**PROBLEM STATEMENT**
With the exception of the pictures, write out the data below precisely.

**DATASET SECTION**

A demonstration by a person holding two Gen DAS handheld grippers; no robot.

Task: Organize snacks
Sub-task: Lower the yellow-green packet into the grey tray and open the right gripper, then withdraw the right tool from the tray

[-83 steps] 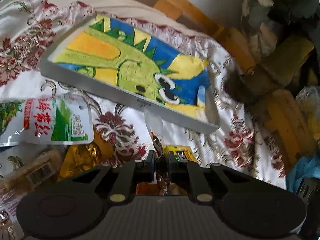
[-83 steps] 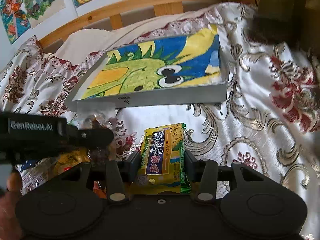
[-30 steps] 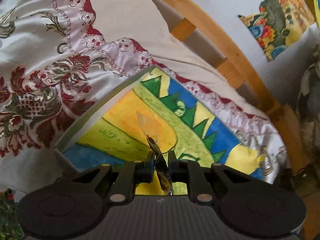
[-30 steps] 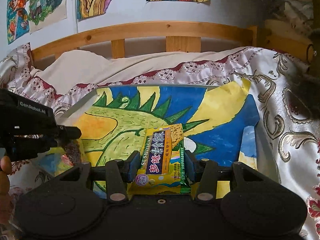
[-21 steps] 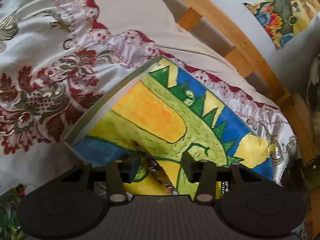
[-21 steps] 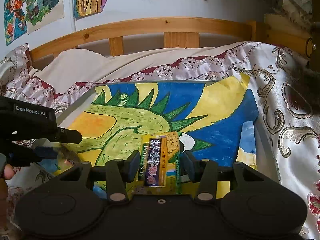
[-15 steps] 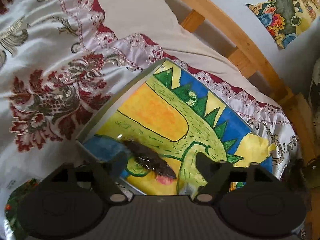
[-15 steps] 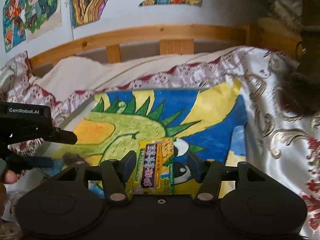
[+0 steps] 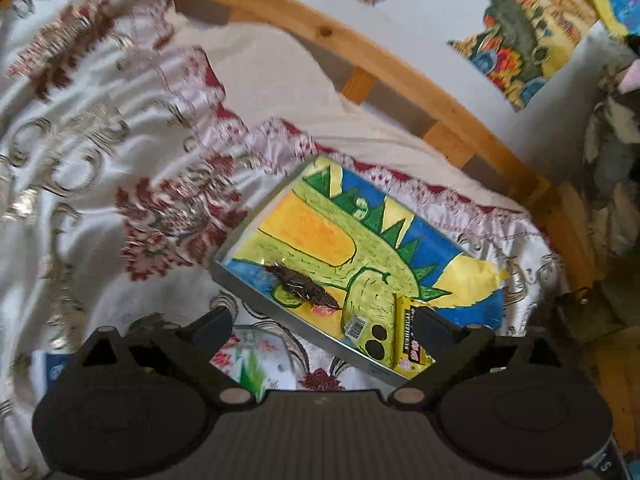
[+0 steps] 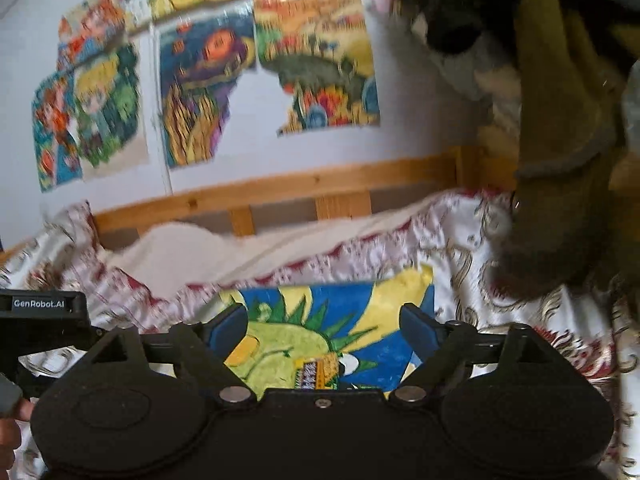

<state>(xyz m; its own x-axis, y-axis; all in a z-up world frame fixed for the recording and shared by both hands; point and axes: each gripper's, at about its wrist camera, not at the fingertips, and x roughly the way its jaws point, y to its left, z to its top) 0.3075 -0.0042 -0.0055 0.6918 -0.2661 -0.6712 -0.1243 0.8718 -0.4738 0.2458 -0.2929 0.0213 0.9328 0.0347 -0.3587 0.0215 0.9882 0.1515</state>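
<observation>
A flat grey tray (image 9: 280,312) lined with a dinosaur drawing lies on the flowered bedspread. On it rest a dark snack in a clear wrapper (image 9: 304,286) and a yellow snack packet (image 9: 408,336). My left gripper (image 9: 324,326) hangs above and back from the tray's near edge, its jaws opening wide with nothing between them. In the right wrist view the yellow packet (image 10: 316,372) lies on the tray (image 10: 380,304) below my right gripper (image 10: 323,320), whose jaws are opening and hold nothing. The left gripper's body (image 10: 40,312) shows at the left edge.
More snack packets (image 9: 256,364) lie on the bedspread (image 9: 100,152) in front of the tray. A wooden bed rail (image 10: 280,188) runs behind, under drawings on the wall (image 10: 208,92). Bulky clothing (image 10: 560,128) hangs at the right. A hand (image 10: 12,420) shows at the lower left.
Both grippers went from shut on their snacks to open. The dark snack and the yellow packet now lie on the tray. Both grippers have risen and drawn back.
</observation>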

**RESULT OF THIS TASK**
A demonstration by a person holding two Gen DAS handheld grippers; no robot.

Task: Organize snacks
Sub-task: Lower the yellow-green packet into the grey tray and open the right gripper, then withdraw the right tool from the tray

[-83 steps] 
[-83 steps] 
[-30 steps] 
[-30 steps] 
[-21 steps] 
[-21 steps] 
[-15 steps] 
[-15 steps] 
[+0 steps] 
[+0 steps] 

<state>(xyz m; its own x-axis, y-axis; all in a z-up world frame fixed for the recording and shared by both hands; point and axes: each gripper's, at about its wrist camera, not at the fingertips, and x roughly the way its jaws point, y to its left, z to its top) 0.3075 -0.0042 -0.0055 0.6918 -0.2661 -0.6712 -0.1243 0.8718 -0.4738 0.2458 -0.2929 0.0213 0.9328 0.0347 -0.3587 0.0215 0.9882 0.1515</state>
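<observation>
A flat grey tray (image 9: 280,312) lined with a dinosaur drawing lies on the flowered bedspread. On it rest a dark snack in a clear wrapper (image 9: 304,286) and a yellow snack packet (image 9: 408,336). My left gripper (image 9: 324,326) hangs above and back from the tray's near edge, its jaws opening wide with nothing between them. In the right wrist view the yellow packet (image 10: 316,372) lies on the tray (image 10: 380,304) below my right gripper (image 10: 323,320), whose jaws are opening and hold nothing. The left gripper's body (image 10: 40,312) shows at the left edge.
More snack packets (image 9: 256,364) lie on the bedspread (image 9: 100,152) in front of the tray. A wooden bed rail (image 10: 280,188) runs behind, under drawings on the wall (image 10: 208,92). Bulky clothing (image 10: 560,128) hangs at the right. A hand (image 10: 12,420) shows at the lower left.
Both grippers went from shut on their snacks to open. The dark snack and the yellow packet now lie on the tray. Both grippers have risen and drawn back.
</observation>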

This answer is complete as it stands.